In the age of the pandemic, BG monthly business meetings and committees gather virtually. The eightieth anniversary celebration planned for the summer of 2020 was held online. Future gatherings are planned at intervals, virtually for at least as long as required for safety.
There have been areas of challenge. One is that some members are reluctant to run for the Board because they don’t want to risk being elected president with its heavy responsibilities, or to some other elected and voluntary positions. Another is the complexity of many tasks for an all-volunteer community. A third is enabling members to attend Homesteads meetings in the age of dual-earner families. And a fourth is the overall dependence on cars for a community with spread out housing.

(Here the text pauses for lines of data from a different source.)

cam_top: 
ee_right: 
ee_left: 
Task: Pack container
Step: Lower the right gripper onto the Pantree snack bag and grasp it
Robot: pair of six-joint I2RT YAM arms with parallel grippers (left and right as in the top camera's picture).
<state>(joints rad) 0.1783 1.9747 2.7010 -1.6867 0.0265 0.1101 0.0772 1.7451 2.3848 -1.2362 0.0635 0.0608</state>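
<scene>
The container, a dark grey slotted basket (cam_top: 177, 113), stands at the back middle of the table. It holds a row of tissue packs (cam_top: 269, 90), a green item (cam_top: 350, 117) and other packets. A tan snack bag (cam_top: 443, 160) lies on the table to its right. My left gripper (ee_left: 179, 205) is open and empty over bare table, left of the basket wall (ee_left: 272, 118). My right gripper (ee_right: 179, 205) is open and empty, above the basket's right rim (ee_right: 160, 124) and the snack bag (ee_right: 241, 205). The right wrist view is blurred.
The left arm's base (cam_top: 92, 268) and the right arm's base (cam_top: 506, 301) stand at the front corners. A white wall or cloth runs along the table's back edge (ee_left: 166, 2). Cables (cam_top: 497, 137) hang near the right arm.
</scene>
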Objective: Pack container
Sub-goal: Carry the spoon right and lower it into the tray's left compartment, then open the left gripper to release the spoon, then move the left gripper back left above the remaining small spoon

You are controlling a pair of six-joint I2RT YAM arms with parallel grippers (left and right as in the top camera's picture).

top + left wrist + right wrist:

Former members and offspring of BG families are scattered across North America and even around the world. Some in the BG diaspora have held reunions far away.
Clearly the label “utopia” does not fit Bryn Gweled in its usual sense, but there are ways that this unique community is not just a flash in the pan and holds great promise. Could BG become a pattern for right-sized communities everywhere?
The gift that Quakerism offers to the world may be most evident in phenomena like BG—communities on the borders of the faith and not in its interior. There is something alive in this unclassifiable creation that can change, grow, and endure.